- _What to do_:
Two lines in the listing below mark the span: one contains "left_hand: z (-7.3" and one contains "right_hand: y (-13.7". Reproduce both of them and everything between, exactly.

- _Data section_:

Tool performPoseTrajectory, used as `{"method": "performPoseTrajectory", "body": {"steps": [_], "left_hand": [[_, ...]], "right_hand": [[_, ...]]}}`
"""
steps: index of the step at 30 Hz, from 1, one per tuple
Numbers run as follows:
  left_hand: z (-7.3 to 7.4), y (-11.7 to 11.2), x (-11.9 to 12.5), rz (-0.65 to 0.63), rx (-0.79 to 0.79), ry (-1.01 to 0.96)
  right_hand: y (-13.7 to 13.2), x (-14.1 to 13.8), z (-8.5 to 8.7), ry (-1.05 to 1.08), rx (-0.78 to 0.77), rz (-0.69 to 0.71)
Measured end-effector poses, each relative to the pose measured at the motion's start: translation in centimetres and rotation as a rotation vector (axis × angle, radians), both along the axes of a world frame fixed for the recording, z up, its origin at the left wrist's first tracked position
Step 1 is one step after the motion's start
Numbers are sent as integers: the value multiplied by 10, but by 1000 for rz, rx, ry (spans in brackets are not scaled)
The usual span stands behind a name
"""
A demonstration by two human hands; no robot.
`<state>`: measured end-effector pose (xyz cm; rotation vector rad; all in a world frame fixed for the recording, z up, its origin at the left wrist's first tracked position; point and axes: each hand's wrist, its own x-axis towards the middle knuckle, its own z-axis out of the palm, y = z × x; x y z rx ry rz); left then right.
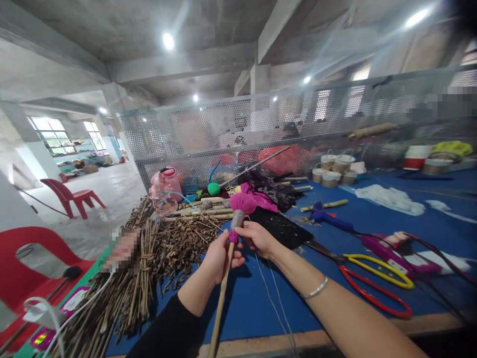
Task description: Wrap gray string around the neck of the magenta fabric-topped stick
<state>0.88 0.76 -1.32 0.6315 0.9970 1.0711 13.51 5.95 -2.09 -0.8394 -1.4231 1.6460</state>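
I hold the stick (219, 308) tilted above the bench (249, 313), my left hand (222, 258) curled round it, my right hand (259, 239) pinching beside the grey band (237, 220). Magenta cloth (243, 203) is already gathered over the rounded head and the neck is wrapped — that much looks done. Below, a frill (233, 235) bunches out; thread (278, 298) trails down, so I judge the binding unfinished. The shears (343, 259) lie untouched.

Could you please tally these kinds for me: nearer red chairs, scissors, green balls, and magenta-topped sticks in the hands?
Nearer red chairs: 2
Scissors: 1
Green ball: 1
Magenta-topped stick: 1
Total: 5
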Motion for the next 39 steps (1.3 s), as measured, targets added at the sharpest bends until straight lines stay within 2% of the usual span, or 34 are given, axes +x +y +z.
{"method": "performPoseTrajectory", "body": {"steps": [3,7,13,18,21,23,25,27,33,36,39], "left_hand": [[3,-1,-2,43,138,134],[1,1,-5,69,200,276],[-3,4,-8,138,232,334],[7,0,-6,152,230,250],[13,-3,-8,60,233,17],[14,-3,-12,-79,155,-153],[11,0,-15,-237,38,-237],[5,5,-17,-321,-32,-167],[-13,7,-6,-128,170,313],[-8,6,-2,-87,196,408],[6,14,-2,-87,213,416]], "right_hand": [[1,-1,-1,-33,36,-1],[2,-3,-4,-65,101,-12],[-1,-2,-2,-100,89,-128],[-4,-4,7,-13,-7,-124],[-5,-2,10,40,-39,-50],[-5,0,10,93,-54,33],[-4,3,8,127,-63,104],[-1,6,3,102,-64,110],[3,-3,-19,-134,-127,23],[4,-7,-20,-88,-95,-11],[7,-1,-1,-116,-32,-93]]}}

- _Answer section_:
  left_hand: z (-7.3 to 7.4), y (-11.7 to 11.2), x (-11.9 to 12.5), rz (-0.65 to 0.63), rx (-0.79 to 0.79), ry (-1.01 to 0.96)
  right_hand: y (-13.7 to 13.2), x (-14.1 to 13.8), z (-8.5 to 8.7), ry (-1.05 to 1.08), rx (-0.78 to 0.77), rz (-0.69 to 0.71)

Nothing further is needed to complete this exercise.